Thursday, May 3, 2018

Robert C. Brooks Jr. Honored

In November of 2003, a resolution to rename the Slidell Curriculum Center for longtime educator Robert C. Brooks, Jr., was passed by the St. Tammany Parish School Board.  The action was taken to recognize the many contributions of Professor Brooks to the public school system.

Robert C. Brooks, Jr., began his teaching career in 1932 in north Louisiana, moving to St. Tammany in 1936 to serve as an Agriculture teacher. 

He spent 39 1/2 years as teacher, coach, and principal at St. Tammany Parish Training School, later renamed St. Tammany High School, and then St. Tammany Junior High School.

According to a resolution adopted by the School Board, Professor Brooks positively impacted the lives of thousands of children and served as a mentor to hundreds of educators, during his career and after his retirement. "Professor Brooks wisely served the community and School System during his tenure and oversaw the first school accreditation in the School System at the St. Tammany Parish Training School," the school board's resolution stated. "Professor Brooks will be remembered for his dignity, educational leadership, and high standards and expectations for students and educators."

Here are some photographs from the March, 2004, ceremony re-naming the facility. Click on the images to make them larger and more readable.

After Hurricane Katrina destroyed the building in 2005 with several feet of flood water, it was decided to rebuild St. Tammany Junior High and the adjacent Robert C. Brooks, Jr. Curriculum Center.  The facility had provided space for several offices, including the Adult Education program and other special classrooms as well as the Slidell Pathways School. 

Plans for rebuilding the Robert C. Brooks, Jr. Educational Complex were accepted by the School Board at the May 8, 2008,  Board meeting. At a Committee As A Whole meeting on May 1, 2008, Deputy Superintendent Trey Folse informed the Board that the plans had been well-received by all those who attended the public meeting held  in April. 

Mr. Brooks had been told of the rebuilding plans by his daughter, Dr. June Paul, and on April 30, 2008, he passed away at the age of 104, the day before the committee as a whole meeting. 

The School Board unanimously approved a $10 million contract in October 2008 after nearly all the funds for the 37,000-plus-square-foot complex were approved by the Federal Emergency Management Agency.

Two years later, some five years after being destroyed by Hurricane Katrina, the new $10 million Robert C. Brooks Jr. Educational Complex was ready to once again house the Slidell Pathways School, the Slidell area's talented arts program and the parish's adult education program.
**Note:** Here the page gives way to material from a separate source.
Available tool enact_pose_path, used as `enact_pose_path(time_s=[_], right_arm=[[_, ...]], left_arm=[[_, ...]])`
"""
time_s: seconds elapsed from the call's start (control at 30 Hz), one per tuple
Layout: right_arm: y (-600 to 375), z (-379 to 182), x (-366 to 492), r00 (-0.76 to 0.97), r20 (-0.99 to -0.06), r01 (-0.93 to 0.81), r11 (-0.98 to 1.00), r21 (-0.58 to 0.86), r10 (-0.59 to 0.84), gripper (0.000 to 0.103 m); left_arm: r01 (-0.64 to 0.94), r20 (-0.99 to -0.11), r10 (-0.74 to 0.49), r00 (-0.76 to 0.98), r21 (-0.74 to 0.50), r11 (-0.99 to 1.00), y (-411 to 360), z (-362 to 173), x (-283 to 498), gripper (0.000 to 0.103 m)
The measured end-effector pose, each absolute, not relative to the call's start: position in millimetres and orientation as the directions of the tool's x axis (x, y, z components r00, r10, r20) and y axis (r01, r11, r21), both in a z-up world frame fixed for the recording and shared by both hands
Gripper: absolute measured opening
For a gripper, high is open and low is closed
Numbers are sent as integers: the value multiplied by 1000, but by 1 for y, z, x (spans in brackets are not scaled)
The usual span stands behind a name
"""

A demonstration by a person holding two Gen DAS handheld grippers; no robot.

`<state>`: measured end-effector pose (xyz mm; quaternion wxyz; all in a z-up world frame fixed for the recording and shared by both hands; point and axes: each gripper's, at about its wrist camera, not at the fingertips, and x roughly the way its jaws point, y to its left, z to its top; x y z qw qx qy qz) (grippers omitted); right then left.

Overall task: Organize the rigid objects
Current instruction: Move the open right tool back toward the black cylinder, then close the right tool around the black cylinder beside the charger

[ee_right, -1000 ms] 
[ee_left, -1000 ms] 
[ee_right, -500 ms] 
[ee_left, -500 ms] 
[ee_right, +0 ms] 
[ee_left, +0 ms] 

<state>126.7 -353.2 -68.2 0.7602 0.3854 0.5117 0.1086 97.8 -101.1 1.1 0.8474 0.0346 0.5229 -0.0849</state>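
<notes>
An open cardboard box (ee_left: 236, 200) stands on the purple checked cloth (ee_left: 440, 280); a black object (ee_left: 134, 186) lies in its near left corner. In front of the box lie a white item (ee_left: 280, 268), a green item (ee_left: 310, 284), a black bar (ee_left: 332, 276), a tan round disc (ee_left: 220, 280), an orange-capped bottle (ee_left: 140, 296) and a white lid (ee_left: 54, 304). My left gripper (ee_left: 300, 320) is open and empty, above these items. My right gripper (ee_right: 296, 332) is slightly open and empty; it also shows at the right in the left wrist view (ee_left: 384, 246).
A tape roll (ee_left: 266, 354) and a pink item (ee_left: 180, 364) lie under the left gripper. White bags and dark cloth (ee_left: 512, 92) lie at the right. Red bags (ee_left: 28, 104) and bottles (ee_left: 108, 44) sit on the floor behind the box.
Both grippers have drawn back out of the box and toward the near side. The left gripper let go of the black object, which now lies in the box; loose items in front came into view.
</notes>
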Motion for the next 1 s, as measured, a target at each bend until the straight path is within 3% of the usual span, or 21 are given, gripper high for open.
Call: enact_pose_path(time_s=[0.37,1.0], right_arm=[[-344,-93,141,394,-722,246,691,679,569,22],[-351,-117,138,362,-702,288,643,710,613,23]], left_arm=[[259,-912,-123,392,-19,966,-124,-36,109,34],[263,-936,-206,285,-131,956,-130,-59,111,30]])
The rebuilt Brooks Curriculum Center, Slidell, LA

At the 2010 re-dedication ceremony, Brooks' grandson, Xavier "Skip" Paul, said, "He was a great disciplinarian, and at that time, many kids benefited from the way that he was. He touched a lot of lives in this community. He was a very special person, and I guess you have to be to live 104 years."

The building, now named the Brooks Educational Complex, was designed by Gasaway, Gasaway and Bankston Architects. According to their website, the structure is "a 37,581 s.f. educational complex comprised of two separate facilities designed to withstand 130 mph winds. 

"The main facility houses the Slidell Pathways Curriculum, area talented arts program, and the Options curriculum. The secondary facility houses the Parish’s adult education program and administration, conference room and a large meeting room which will allow the School Board to hold several meetings each year on the east side of the parish. The site amenities include a walking track, green house and full basketball court."

In an effort to be energy efficient, shading devices were designed to reduce solar gain, and the use of LED lighting will also help reduce energy consumption. Floor to ceiling windows allow for ample natural light to penetrate into the spaces reducing energy costs and improve the performance and concentration of the students. The use of adjustable perforated window shades also helps to reduce glare, the architects stated.